Conference Coverage

Psychedelic drugs ‘truly have potential’ in headache care



Psychedelics such as psilocybin “truly have the potential to transform how we treat a number of neuropsychiatric diseases, including headaches,” a neuropharmacologist told colleagues at the annual meeting of the American Headache Society.

However, Bryan Roth, MD, PhD, professor of pharmacology at the University of North Carolina at Chapel Hill, also offered a major cautionary note: There have been no randomized, phase 3 trials of psychedelics, and he bluntly said that “I do not recommend the use of psychedelics for any medical condition.”

The potential disease-altering powers of psychedelics have received a tremendous amount of research and media attention over the past several years. A landmark randomized, double-blind study released in 2016 triggered much of the interest, Dr. Roth said, when it suggested that high-dose psilocybin significantly lowered levels of depressed mood/anxiety in patients with life-threatening cancer. At 6 months, 80% of patients who took the dose reported moderate or greater improvement in well-being/life satisfaction.

“You have the potential – unprecedented in psychiatry – that a single dose of a therapeutic agent may induce a rapid, robust, and sustained antidepressant action,” he said. Also of note: The “vast majority” of subjects say their encounter with a psychedelic was “one of the most meaningful experiences of their lives.”
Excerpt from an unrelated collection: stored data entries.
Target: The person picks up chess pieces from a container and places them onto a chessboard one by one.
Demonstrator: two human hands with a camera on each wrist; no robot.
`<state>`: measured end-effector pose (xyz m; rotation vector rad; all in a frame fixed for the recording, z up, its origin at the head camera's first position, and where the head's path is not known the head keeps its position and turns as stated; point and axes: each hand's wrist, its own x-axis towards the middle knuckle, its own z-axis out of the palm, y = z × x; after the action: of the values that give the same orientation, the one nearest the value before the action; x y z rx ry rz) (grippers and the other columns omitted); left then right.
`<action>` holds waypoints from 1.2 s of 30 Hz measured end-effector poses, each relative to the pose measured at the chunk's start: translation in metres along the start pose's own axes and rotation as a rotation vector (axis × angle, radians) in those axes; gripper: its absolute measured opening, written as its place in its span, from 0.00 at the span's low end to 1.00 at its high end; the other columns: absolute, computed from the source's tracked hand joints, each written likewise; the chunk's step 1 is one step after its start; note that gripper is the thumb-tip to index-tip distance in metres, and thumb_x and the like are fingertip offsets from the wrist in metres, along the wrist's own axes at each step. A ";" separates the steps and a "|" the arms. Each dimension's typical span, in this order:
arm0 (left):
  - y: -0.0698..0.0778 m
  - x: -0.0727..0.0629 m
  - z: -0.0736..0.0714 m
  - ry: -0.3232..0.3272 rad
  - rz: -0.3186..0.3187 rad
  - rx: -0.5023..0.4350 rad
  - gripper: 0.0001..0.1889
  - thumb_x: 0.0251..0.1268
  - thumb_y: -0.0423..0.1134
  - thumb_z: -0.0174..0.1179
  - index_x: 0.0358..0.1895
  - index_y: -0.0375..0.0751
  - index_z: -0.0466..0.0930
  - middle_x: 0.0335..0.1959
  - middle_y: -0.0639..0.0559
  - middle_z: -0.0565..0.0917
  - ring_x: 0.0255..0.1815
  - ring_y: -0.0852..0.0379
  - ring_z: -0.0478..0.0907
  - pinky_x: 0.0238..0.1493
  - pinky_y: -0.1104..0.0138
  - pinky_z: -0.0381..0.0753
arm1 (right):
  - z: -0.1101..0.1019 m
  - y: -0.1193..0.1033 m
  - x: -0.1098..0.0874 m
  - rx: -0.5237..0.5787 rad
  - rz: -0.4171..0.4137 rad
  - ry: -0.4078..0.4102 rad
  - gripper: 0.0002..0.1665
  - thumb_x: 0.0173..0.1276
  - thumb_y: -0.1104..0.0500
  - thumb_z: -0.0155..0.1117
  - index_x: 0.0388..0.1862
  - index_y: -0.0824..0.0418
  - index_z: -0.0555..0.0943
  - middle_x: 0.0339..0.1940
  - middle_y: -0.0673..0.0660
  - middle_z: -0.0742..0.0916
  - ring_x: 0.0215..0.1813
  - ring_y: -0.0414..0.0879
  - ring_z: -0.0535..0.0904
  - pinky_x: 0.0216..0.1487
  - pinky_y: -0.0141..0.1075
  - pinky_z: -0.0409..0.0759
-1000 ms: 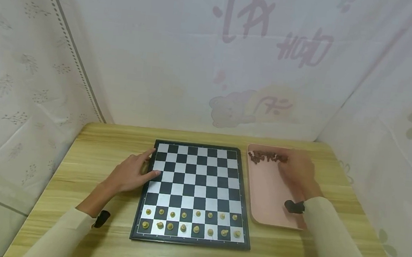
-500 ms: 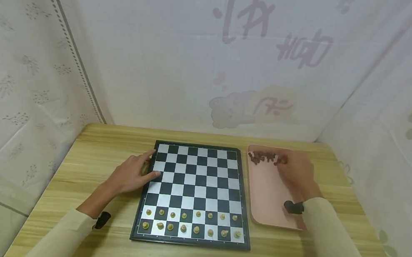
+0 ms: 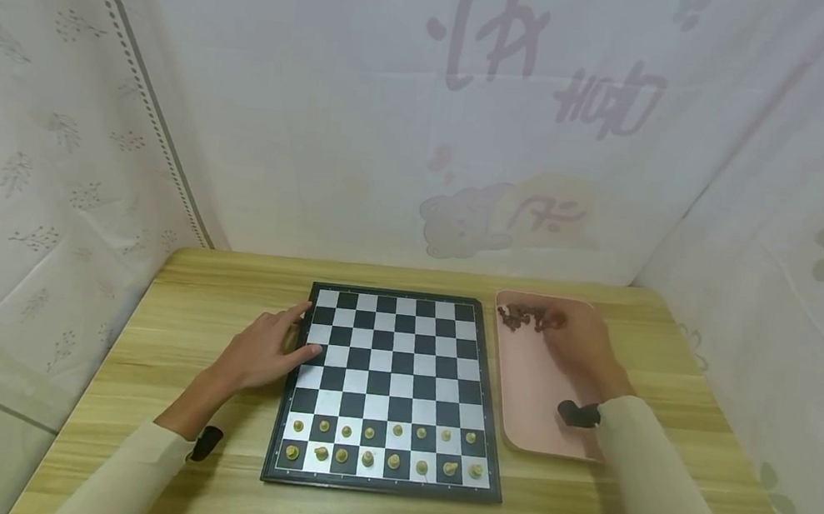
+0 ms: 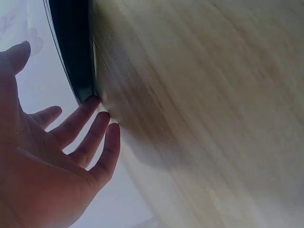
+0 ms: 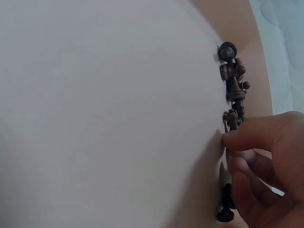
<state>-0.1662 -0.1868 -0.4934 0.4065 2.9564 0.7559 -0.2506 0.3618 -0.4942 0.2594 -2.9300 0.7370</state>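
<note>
My left hand rests at the left side of the black-and-white chessboard. Its thumb lies over the board's edge; in the left wrist view, fingertips touch the dark rim from the side. Pale chess pieces stand in two rows along the board's near side. Over at the pink tray, my right hand reaches among dark brown chess pieces heaped at its far side. In the right wrist view, the thumb is beside a rook, and curled fingers partly hide other pieces; whether one is pinched is unclear.
The wooden table carries the board and, right of it, the tray. Patterned white cloth hangs behind the table and at both sides. The tray's raised wall runs close beside the dark pieces.
My right hand has shifted slightly left along the heap of dark pieces in the tray. The left hand and the pale pieces stay where they were.
</note>
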 end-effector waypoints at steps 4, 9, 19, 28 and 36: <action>0.001 -0.001 0.000 0.002 0.000 0.001 0.47 0.76 0.65 0.60 0.86 0.38 0.63 0.75 0.33 0.78 0.74 0.29 0.74 0.64 0.34 0.78 | 0.004 0.002 0.000 0.096 0.029 0.000 0.14 0.62 0.75 0.65 0.40 0.64 0.92 0.51 0.63 0.91 0.51 0.60 0.82 0.50 0.53 0.79; 0.000 0.000 -0.001 0.006 -0.004 -0.014 0.47 0.77 0.65 0.59 0.87 0.38 0.62 0.74 0.33 0.79 0.75 0.29 0.73 0.67 0.34 0.75 | 0.007 0.008 0.000 0.159 0.007 0.026 0.14 0.59 0.76 0.70 0.44 0.71 0.91 0.48 0.68 0.91 0.51 0.64 0.84 0.51 0.55 0.80; 0.000 0.003 -0.004 -0.006 -0.068 -0.281 0.44 0.82 0.57 0.60 0.89 0.38 0.54 0.73 0.29 0.79 0.69 0.30 0.81 0.70 0.33 0.72 | 0.007 0.012 0.001 0.195 0.028 0.048 0.12 0.61 0.75 0.70 0.44 0.71 0.91 0.47 0.69 0.91 0.48 0.62 0.85 0.47 0.48 0.80; 0.002 0.002 -0.001 -0.002 -0.150 -0.426 0.42 0.85 0.55 0.59 0.89 0.39 0.53 0.75 0.27 0.76 0.72 0.27 0.77 0.68 0.34 0.75 | 0.005 0.010 -0.005 0.237 0.085 0.033 0.11 0.64 0.74 0.71 0.46 0.71 0.90 0.47 0.69 0.90 0.48 0.62 0.86 0.47 0.44 0.81; 0.003 -0.001 -0.001 0.002 -0.177 -0.465 0.42 0.86 0.59 0.56 0.89 0.41 0.54 0.77 0.28 0.75 0.76 0.27 0.74 0.71 0.33 0.73 | 0.010 0.015 -0.003 0.265 0.080 0.060 0.11 0.64 0.72 0.75 0.46 0.69 0.91 0.48 0.66 0.91 0.46 0.55 0.85 0.44 0.37 0.80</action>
<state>-0.1647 -0.1849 -0.4907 0.1080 2.6457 1.3630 -0.2506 0.3703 -0.5102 0.1392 -2.7965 1.1263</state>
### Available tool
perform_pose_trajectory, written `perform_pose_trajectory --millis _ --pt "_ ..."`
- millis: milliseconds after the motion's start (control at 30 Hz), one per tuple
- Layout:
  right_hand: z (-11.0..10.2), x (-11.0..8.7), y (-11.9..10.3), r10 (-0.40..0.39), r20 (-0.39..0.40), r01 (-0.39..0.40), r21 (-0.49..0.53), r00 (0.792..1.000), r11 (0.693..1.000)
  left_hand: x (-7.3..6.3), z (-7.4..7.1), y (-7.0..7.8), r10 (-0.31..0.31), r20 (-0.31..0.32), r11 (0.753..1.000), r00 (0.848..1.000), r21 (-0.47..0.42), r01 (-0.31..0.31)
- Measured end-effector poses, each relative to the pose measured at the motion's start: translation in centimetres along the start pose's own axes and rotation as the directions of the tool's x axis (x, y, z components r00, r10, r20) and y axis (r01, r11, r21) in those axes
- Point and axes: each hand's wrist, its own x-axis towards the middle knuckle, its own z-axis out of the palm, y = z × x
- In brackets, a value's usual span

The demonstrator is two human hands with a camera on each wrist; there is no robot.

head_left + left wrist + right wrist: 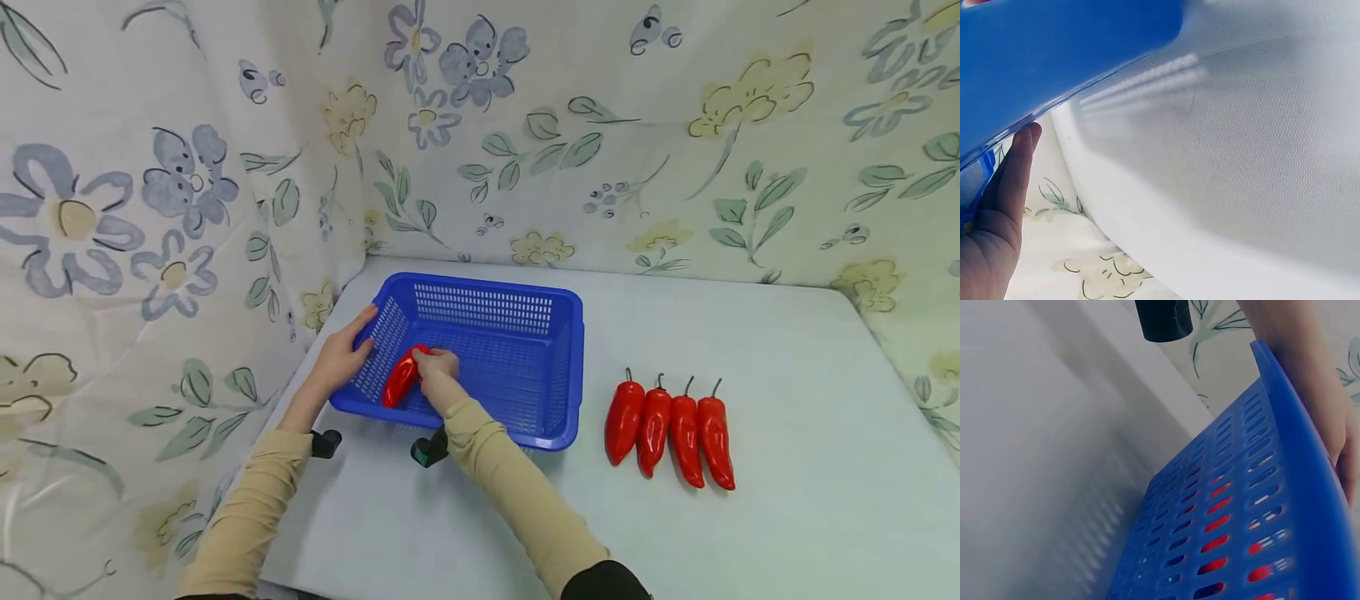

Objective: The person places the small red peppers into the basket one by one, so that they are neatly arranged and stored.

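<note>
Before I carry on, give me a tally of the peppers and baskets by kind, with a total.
Blue basket: 1
Red peppers: 5 (4 on the table, 1 inside the basket)
Total: 6

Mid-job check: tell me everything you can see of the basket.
The basket is blue, apparently plastic, rectangular and open-topped, with rounded corners, slotted walls and a solid rim. It sits open side up on the white table, left of four red peppers. The left hand holds its left rim; the right hand holds another pepper inside, near its front left corner. Whether that pepper touches it is unclear.
</note>
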Motion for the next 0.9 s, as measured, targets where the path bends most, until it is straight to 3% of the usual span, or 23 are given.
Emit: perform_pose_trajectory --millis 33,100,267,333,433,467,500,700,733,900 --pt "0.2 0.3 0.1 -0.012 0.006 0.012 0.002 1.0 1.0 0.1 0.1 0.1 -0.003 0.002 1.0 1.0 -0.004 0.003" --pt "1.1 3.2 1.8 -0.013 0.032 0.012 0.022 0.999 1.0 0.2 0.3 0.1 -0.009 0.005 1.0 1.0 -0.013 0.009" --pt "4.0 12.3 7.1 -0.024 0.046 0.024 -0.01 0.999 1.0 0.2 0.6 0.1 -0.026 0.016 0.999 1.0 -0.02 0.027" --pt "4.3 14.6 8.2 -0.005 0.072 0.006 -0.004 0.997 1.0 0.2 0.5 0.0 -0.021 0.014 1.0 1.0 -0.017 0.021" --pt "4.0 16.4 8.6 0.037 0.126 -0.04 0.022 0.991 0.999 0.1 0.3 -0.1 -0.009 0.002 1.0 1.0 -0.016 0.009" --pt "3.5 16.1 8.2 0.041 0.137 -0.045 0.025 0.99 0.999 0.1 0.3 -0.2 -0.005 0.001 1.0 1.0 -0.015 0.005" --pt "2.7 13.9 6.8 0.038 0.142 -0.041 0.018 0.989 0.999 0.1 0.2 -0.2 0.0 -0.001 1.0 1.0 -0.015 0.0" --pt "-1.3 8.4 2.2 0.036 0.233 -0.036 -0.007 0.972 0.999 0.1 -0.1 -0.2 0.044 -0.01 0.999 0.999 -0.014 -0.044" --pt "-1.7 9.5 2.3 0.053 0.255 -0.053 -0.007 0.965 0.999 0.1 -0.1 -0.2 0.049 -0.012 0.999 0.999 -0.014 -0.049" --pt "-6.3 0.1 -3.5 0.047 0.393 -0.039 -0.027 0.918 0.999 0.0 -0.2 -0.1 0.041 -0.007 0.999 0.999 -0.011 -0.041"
Dr. Roth said his own research suggests that psychedelics cause a “huge increase” in the asynchronous firing of neurons. “Noise is being injected into the system and is interpreted by the brain or the mind, which always likes to make a story about what’s going on. The story it makes up is idiosyncratic to every person and memorable for reasons that are not understood.”

Now, Dr. Roth said, he and colleagues are working to “create drugs that have this potential remarkable therapeutic efficacy in psychiatric and neurologic disorders without the psychedelic effects.” A $27 million grant from the Defense Advanced Research Projects Agency is providing support for their efforts, he said.

For the moment, he said, there’s no way to know if “the psychedelic experience is essential to the therapeutic action of these drugs. But it’s a testable hypothesis.”

As he noted, a tiny 2010 study of 2-bromo-lysergic acid diethylamide (LSD), which doesn’t cause hallucinations, showed promise as a treatment for cluster headaches.

For now, Dr. Roth said, his lab is synthesizing and testing new compounds that interact with the crucial 5-HT2A receptor.

Additional research

In another presentation at the AHS annual meeting, neurologist Emmanuelle A. D. Schindler, MD, PhD, of Yale School of Medicine, highlighted her 2021 study of an exploratory double-blind, placebo-controlled, cross-over study of psilocybin versus placebo for migraine headache. A single oral dose of the drug, the researchers found, reduced headache frequency and pain over 2 weeks. The study is small, with just 10 subjects, and multiple exclusion criteria.

She also revealed preliminary findings from an ongoing randomized, double-blind, placebo-controlled study of psilocybin versus placebo in cluster headaches. In 14 subjects, a psilocybin pulse was linked to fewer cluster attacks over 3 weeks, although the effect wasn’t statistically significant. However, there was a statistically significant reduction over 8 weeks in patients with chronic headache.

Dr. Schindler noted that “with these early studies, we only looked out to 2 weeks for migraine, and we only looked out to 2 months for cluster.” There are multiple other limitations, she acknowledged. “We have to do a lot more research and consider safety as well.”

However, “there is a really unique capacity for lasting effects after limited dosing,” she added, and the studies do show reductions in headache burden “that do not correlate with acute psychedelic effects.”

Moving forward, Dr. Roth cautioned that while U.S. states are allowing the use of psychedelics for medical purposes, “we don’t know if they ultimately are therapeutic. And we have strong reason to believe that microdosing or chronic dosing of these compounds is ultimately going to be deleterious to the health of our patients.”

Dr. Roth did not provide disclosure information. Dr. Schindler discloses research funding (Ceruvia Lifesciences, Wallace Research Foundation, Clusterbusters, Department of Veterans Affairs), serves on advisory boards (Ceruvia Lifesciences, Clusterbusters), and has a patent.